* Assignment
Copy every line of the data exactly, keeping out any picture.
╔══
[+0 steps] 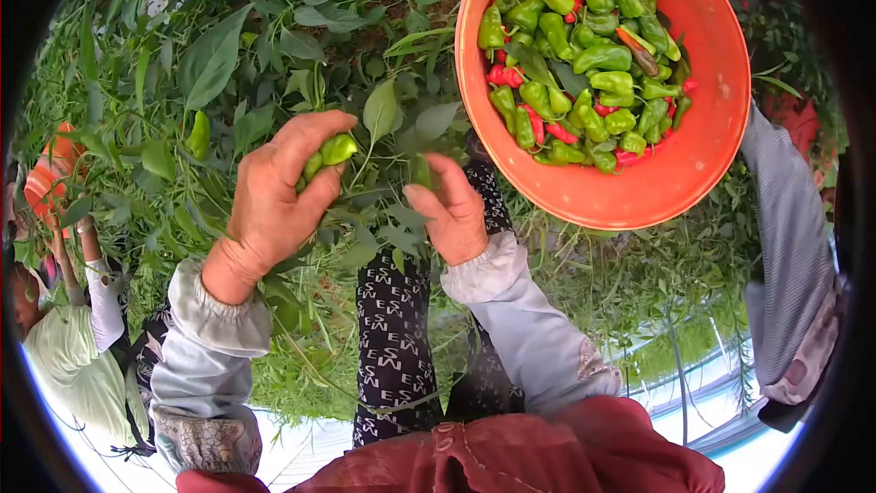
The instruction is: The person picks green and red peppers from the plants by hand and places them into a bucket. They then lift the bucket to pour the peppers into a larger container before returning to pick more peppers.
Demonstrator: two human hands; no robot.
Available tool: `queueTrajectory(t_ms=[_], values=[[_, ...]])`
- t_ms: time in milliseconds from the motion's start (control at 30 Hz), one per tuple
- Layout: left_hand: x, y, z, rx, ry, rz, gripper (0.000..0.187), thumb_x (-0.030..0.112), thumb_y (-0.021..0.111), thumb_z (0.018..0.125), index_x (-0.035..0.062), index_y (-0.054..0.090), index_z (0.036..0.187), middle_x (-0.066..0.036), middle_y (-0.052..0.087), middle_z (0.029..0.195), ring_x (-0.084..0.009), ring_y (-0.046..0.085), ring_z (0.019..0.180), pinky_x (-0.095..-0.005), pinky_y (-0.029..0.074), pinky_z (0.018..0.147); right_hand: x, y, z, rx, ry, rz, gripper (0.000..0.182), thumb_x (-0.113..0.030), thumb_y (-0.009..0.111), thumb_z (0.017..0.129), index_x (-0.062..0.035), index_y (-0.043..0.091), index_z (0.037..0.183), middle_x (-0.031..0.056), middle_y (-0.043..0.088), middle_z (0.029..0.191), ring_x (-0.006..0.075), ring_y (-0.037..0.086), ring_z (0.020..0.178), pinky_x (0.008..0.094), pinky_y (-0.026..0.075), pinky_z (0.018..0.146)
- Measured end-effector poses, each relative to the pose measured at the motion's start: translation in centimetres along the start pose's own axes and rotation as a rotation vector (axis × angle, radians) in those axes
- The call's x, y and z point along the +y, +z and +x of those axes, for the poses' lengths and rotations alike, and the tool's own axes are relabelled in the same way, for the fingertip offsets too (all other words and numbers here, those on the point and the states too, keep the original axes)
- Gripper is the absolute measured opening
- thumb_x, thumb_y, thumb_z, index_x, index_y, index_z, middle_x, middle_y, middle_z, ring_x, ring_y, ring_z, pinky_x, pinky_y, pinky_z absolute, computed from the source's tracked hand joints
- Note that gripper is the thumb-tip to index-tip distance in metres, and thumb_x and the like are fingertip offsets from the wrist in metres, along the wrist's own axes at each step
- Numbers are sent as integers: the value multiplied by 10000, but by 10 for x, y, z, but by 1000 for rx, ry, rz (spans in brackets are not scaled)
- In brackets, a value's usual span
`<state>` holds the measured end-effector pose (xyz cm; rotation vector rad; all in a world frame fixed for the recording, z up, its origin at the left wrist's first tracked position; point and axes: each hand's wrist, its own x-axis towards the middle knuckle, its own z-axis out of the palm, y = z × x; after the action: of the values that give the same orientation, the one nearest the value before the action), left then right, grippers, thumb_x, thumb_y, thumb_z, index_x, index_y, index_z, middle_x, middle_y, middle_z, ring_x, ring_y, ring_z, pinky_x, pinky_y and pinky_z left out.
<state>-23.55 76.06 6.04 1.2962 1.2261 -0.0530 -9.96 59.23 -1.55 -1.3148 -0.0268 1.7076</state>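
Note:
My left hand (276,196) is curled around green peppers (338,149), one of which pokes out between thumb and forefinger. To its right, my right hand (451,212) has its thumb and forefinger bent toward each other among the leaves. A blurred green shape (420,171) sits between those fingertips; whether it is a pepper or a leaf I cannot tell. Pepper plant leaves (380,110) rise between and behind both hands. At the upper right, an orange bucket (698,169) holds many green peppers (602,57) and several red ones (505,75).
One green pepper (198,134) hangs on the plant left of my hands. Dense foliage (210,55) fills the upper left. Another person (78,356) works at the left edge near an orange container (53,173). A grey-sleeved arm (792,246) shows at the right. My patterned trousers (392,338) are below.

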Motion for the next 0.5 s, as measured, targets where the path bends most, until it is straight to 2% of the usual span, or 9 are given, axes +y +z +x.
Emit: queueTrajectory(t_ms=[67, 100, 233, 333, 367, 400, 467, 500], values=[[17, 3, 1, 68, 238, 480, 386, -50, 563, 709, 62, 562, 1079, -90, 590, 988, -253, 609, 874, -307, 490, 747, -6, -7, -5, -23, -27, -382, 405, -70, 616, 836, 0, 450, 1198, 109, 571, 1047, 156, 571, 906, 285, 464, 791], [22, 5, 4, 71, 293, 429, 395, -48, 579, 676, 72, 559, 1052, -117, 586, 998, -338, 601, 880, -353, 507, 733, -11, -6, -8, -6, -84, -449, 444, -42, 625, 807, -6, 449, 1214, 139, 575, 1053, 215, 592, 898, 298, 468, 789], [33, 21, 9, -18, 371, 274, 377, -41, 598, 678, 67, 537, 1033, -113, 591, 986, -329, 612, 871, -348, 503, 732, -35, -8, -19, 40, -175, -519, 442, -43, 632, 796, -7, 470, 1206, 155, 586, 1038, 262, 598, 899, 314, 471, 789], [43, 34, 3, -140, 143, 178, 291, -35, 573, 736, 29, 519, 1015, -98, 572, 888, -195, 574, 727, -274, 455, 667, -48, -14, -26, 70, -272, -689, 406, -53, 639, 794, -5, 507, 1176, 170, 598, 1016, 289, 603, 889, 326, 476, 782], [38, 38, 4, -204, 101, 170, 286, 24, 635, 754, 30, 510, 1011, -71, 572, 851, -153, 556, 694, -265, 447, 646, -49, -17, -29, 74, -223, -673, 387, -57, 639, 796, -4, 519, 1161, 173, 600, 1011, 290, 607, 885, 329, 478, 776], [34, 44, 3, -205, 106, 171, 286, 24, 635, 754, 30, 510, 1011, -71, 572, 851, -153, 556, 694, -265, 447, 646, -51, -19, -32, 78, -178, -656, 369, -61, 639, 798, -4, 531, 1146, 175, 603, 1005, 291, 612, 880, 332, 481, 771], [28, 56, 2, -348, -263, 35, 338, 108, 705, 751, 22, 499, 1006, -50, 577, 885, -132, 550, 726, -256, 441, 648, -53, -21, -32, -22, -326, -762, 393, -82, 646, 766, -3, 531, 1133, 170, 596, 948, 321, 610, 847, 352, 490, 741], [22, 62, -1, -312, -255, 8, 382, 159, 738, 743, 14, 519, 1020, -30, 582, 932, -100, 544, 780, -241, 445, 671, -53, -19, -34, -28, -323, -757, 396, -88, 646, 759, -6, 531, 1129, 169, 593, 933, 328, 606, 838, 356, 492, 729]])
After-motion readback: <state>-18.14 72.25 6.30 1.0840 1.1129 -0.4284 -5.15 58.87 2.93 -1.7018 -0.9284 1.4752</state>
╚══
* Task answer
[+0 steps] 
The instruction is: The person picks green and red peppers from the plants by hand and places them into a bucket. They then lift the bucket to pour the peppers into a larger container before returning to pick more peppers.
Demonstrator: two human hands; no robot.
Available tool: `queueTrajectory(t_ms=[_], values=[[_, ...]])`
- t_ms: time in milliseconds from the motion's start (control at 30 Hz), one per tuple
- Layout: left_hand: x, y, z, rx, ry, rz, gripper (0.000..0.187), thumb_x (-0.030..0.112), thumb_y (-0.021..0.111), thumb_z (0.018..0.125), index_x (-0.035..0.062), index_y (-0.054..0.090), index_z (0.036..0.187), middle_x (-0.066..0.036), middle_y (-0.052..0.087), middle_z (0.029..0.195), ring_x (-0.084..0.009), ring_y (-0.046..0.085), ring_z (0.019..0.180), pinky_x (-0.095..-0.005), pinky_y (-0.029..0.074), pinky_z (0.018..0.147); right_hand: x, y, z, rx, ry, rz, gripper (0.000..0.182), thumb_x (-0.113..0.030), thumb_y (-0.009..0.111), thumb_z (0.017..0.129), index_x (-0.062..0.035), index_y (-0.043..0.091), index_z (0.037..0.183), middle_x (-0.031..0.056), middle_y (-0.043..0.088), middle_z (0.029..0.191), ring_x (-0.006..0.075), ring_y (-0.037..0.086), ring_z (0.020..0.178), pinky_x (0.008..0.094), pinky_y (-0.026..0.075), pinky_z (0.018..0.146)
- Measured end-effector poses, each relative to the pose measured at the motion's start: translation in centimetres along the start pose's own axes and rotation as a rotation vector (axis × angle, radians) in those axes
- The call's x, y and z point along the +y, +z and +x of those axes, for the poses' lengths and rotations alike, and the tool's own axes are relabelled in the same way, for the fingertip offsets too (all other words and numbers here, those on the point and the states too, keep the original axes)
- Gripper is the absolute measured opening
- thumb_x, thumb_y, thumb_z, index_x, index_y, index_z, middle_x, middle_y, middle_z, ring_x, ring_y, ring_z, pinky_x, pinky_y, pinky_z absolute, computed from the source's tracked hand joints
- Note that gripper is the thumb-tip to index-tip distance in metres, and thumb_x and the like are fingertip offsets from the wrist in metres, along the wrist's own axes at each step
- Numbers are sent as integers: the value multiplied by 10000, but by 10 for x, y, z, but by 1000 for rx, ry, rz (spans in brackets are not scaled)
- In brackets, a value's usual span
`<state>` holds the measured end-effector pose (xyz cm; rotation vector rad; all in a world frame fixed for the recording, z up, its origin at the left wrist's first tracked position; point and axes: each hand's wrist, its own x-axis towards the middle knuckle, its own z-axis out of the palm, y = z × x; after the action: of the values that give the same orientation, the one nearest the value before the action), left then right, grippers, thumb_x, thumb_y, thumb_z, index_x, index_y, index_z, middle_x, middle_y, middle_z, ring_x, ring_y, ring_z, pinky_x, pinky_y and pinky_z left out.
<state>-23.55 76.06 6.04 1.2962 1.2261 -0.0530 -9.96 59.23 -1.55 -1.3148 -0.0268 1.7076</state>
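Note:
My left hand (276,196) is curled around green peppers (338,149), one of which pokes out between thumb and forefinger. To its right, my right hand (451,212) has its thumb and forefinger bent toward each other among the leaves. A blurred green shape (420,171) sits between those fingertips; whether it is a pepper or a leaf I cannot tell. Pepper plant leaves (380,110) rise between and behind both hands. At the upper right, an orange bucket (698,169) holds many green peppers (602,57) and several red ones (505,75).
One green pepper (198,134) hangs on the plant left of my hands. Dense foliage (210,55) fills the upper left. Another person (78,356) works at the left edge near an orange container (53,173). A grey-sleeved arm (792,246) shows at the right. My patterned trousers (392,338) are below.
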
Motion for the next 0.5 s, as measured, targets where the path bends most, until it is straight to 2% of the usual span, or 9 are given, axes +y +z +x.
Emit: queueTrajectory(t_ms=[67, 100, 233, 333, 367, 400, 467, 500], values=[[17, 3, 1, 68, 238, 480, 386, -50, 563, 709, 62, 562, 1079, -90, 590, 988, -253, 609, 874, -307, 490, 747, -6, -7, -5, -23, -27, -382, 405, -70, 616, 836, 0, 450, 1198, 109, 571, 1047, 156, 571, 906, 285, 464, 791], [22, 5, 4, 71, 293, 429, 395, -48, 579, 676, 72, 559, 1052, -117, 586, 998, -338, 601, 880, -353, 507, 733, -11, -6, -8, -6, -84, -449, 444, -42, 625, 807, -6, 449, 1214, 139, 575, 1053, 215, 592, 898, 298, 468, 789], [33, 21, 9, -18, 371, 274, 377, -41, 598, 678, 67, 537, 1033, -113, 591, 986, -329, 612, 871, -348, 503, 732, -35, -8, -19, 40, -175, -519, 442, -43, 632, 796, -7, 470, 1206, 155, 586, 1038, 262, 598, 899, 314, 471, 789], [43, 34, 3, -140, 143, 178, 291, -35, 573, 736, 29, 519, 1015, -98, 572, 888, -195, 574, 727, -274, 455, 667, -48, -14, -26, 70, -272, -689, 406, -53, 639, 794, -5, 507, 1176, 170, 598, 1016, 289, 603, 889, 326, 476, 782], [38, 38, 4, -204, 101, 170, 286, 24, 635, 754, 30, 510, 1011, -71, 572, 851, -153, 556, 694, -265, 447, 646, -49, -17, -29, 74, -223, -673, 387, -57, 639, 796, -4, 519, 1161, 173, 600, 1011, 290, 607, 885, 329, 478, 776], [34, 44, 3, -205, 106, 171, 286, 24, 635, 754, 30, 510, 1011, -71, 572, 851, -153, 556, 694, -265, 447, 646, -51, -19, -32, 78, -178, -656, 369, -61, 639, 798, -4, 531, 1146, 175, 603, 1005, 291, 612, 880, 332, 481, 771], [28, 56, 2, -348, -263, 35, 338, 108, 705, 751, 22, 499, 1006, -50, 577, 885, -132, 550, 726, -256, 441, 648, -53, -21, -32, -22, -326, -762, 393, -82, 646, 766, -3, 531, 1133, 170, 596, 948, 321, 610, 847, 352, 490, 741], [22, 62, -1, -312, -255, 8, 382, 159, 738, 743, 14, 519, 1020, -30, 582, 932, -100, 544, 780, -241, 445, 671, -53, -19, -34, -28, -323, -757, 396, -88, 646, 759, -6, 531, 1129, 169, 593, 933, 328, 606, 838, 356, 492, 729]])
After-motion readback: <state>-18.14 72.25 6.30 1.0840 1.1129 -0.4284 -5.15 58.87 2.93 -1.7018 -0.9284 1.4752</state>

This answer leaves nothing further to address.